ASSIGNED TASK
Keep only those lines of the records that include the string "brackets".

(Data excerpts)
────────
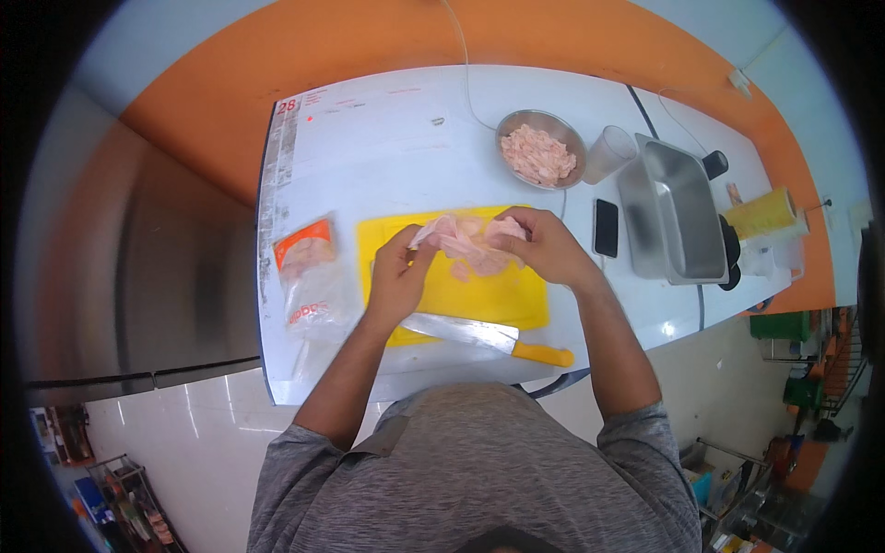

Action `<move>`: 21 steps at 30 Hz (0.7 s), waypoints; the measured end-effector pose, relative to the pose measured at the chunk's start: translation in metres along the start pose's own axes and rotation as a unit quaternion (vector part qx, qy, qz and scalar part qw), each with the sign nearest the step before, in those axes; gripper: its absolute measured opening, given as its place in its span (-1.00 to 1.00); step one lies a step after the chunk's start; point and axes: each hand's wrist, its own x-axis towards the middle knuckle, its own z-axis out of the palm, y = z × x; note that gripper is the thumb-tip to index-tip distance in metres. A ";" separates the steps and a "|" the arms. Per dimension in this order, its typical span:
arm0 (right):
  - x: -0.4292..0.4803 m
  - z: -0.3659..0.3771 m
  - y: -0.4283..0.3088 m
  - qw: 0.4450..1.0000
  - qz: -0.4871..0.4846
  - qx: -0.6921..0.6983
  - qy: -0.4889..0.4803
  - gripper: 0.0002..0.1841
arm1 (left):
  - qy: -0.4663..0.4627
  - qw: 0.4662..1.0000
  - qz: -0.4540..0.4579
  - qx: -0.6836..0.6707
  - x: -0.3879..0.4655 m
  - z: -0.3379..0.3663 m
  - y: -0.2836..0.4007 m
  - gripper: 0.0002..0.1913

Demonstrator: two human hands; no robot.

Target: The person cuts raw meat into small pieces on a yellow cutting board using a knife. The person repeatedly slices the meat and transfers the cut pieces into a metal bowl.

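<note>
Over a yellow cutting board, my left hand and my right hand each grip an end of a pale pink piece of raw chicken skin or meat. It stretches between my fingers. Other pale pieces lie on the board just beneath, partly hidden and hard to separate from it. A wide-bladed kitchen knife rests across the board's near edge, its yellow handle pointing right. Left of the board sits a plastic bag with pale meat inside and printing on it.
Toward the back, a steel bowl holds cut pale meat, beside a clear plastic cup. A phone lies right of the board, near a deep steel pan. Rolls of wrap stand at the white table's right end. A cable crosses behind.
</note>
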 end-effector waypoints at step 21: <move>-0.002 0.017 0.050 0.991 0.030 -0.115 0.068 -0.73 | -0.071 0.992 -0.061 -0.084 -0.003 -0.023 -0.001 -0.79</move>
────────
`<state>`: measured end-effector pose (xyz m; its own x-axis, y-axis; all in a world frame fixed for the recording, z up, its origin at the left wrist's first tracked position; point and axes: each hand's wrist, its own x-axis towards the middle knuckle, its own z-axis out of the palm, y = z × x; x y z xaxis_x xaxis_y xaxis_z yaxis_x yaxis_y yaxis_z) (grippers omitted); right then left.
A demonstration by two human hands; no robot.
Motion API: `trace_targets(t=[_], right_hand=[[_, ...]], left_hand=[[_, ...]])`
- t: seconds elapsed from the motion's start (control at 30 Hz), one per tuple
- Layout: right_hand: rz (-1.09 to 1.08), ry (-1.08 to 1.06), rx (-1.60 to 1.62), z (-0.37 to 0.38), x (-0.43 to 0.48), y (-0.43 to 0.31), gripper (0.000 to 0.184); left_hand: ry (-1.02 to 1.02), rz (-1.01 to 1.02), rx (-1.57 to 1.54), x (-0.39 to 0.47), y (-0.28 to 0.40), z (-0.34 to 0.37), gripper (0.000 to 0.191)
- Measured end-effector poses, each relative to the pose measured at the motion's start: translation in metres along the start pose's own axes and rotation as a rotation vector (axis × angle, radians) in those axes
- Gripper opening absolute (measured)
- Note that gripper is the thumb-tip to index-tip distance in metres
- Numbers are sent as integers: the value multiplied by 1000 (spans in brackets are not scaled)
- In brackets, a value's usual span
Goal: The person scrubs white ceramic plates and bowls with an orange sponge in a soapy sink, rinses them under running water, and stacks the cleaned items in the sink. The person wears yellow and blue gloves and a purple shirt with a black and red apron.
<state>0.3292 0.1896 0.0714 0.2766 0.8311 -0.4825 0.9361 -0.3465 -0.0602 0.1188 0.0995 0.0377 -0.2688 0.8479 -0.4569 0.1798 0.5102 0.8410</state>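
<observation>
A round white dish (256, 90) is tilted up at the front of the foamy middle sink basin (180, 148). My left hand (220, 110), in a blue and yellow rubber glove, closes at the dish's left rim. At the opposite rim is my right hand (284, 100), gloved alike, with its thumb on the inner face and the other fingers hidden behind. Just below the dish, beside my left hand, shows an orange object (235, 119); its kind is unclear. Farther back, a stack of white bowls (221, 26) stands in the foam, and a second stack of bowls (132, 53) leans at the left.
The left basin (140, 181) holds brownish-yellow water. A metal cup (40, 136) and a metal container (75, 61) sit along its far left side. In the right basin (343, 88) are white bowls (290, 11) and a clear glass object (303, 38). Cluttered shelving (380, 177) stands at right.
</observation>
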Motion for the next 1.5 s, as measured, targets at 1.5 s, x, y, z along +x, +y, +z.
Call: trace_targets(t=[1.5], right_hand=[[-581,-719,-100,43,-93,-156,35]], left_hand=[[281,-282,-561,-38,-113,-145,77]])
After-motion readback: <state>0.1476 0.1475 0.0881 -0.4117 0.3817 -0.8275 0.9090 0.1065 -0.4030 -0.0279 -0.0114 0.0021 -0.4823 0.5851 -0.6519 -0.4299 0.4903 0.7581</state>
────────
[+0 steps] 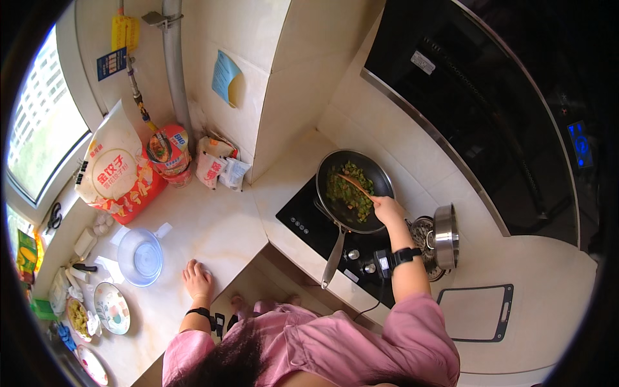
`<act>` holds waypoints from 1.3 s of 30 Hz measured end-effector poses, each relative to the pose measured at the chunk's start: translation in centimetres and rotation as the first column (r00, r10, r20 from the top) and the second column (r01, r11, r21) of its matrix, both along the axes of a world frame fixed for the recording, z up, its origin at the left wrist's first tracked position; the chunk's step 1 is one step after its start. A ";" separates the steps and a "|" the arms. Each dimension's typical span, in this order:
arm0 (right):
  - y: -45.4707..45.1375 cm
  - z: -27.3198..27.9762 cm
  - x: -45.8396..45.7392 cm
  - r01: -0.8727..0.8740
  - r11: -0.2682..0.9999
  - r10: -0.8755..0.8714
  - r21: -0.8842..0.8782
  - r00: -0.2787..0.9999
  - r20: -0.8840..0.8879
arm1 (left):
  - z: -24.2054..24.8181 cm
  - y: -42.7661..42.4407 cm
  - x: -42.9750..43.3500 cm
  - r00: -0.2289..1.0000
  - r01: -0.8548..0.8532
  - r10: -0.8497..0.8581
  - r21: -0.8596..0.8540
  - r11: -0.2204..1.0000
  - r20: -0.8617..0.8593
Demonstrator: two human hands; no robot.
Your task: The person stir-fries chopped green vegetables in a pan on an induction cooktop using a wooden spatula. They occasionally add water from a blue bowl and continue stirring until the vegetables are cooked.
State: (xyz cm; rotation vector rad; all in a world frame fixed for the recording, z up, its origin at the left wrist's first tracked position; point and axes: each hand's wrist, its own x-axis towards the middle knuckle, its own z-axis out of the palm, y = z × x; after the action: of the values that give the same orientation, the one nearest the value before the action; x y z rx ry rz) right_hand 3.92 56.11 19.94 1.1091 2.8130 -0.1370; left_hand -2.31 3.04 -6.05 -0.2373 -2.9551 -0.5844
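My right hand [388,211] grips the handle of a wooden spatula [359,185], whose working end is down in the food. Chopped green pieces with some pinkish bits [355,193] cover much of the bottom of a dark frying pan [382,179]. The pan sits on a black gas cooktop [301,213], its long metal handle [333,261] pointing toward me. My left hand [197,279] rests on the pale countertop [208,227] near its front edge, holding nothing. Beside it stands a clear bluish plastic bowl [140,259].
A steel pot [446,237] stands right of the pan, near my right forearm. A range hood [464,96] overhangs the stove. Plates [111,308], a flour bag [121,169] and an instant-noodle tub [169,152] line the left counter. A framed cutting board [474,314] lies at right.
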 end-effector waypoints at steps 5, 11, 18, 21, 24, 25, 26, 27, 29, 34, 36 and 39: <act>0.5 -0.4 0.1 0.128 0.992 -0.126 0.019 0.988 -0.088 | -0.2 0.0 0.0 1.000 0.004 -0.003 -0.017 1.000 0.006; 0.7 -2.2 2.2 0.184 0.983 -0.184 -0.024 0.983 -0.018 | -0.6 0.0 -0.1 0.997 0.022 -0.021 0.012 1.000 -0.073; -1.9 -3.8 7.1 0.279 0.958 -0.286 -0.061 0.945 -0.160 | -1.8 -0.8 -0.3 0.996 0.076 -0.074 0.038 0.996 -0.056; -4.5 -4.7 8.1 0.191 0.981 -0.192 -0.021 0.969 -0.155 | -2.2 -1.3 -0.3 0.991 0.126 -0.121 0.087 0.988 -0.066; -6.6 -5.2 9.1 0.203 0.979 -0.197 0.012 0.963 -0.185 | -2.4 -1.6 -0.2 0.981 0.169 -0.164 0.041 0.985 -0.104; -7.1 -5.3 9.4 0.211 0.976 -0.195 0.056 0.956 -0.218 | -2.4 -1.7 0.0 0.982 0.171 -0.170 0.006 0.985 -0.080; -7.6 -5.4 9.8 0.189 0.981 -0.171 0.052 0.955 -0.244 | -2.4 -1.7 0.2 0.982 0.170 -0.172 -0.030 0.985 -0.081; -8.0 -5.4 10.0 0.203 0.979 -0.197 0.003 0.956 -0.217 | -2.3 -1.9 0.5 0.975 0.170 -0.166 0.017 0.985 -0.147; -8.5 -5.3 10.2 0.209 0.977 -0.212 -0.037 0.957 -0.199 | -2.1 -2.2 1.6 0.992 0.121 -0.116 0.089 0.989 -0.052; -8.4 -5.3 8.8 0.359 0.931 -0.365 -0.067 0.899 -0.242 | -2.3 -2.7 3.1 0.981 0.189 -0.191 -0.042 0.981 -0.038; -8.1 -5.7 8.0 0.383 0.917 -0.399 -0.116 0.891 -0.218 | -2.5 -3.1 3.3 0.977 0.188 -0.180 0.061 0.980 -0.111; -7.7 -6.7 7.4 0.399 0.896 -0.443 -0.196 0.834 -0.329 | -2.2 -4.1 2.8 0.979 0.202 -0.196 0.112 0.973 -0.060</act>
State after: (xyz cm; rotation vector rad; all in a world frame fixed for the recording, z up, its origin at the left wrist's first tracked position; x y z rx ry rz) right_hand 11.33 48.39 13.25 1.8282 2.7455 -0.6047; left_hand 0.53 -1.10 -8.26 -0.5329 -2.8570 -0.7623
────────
YOUR SOLUTION
- Numbers are sent as integers: the value multiplied by 1000 (spans in brackets are not scaled)
- In brackets, a value's usual span

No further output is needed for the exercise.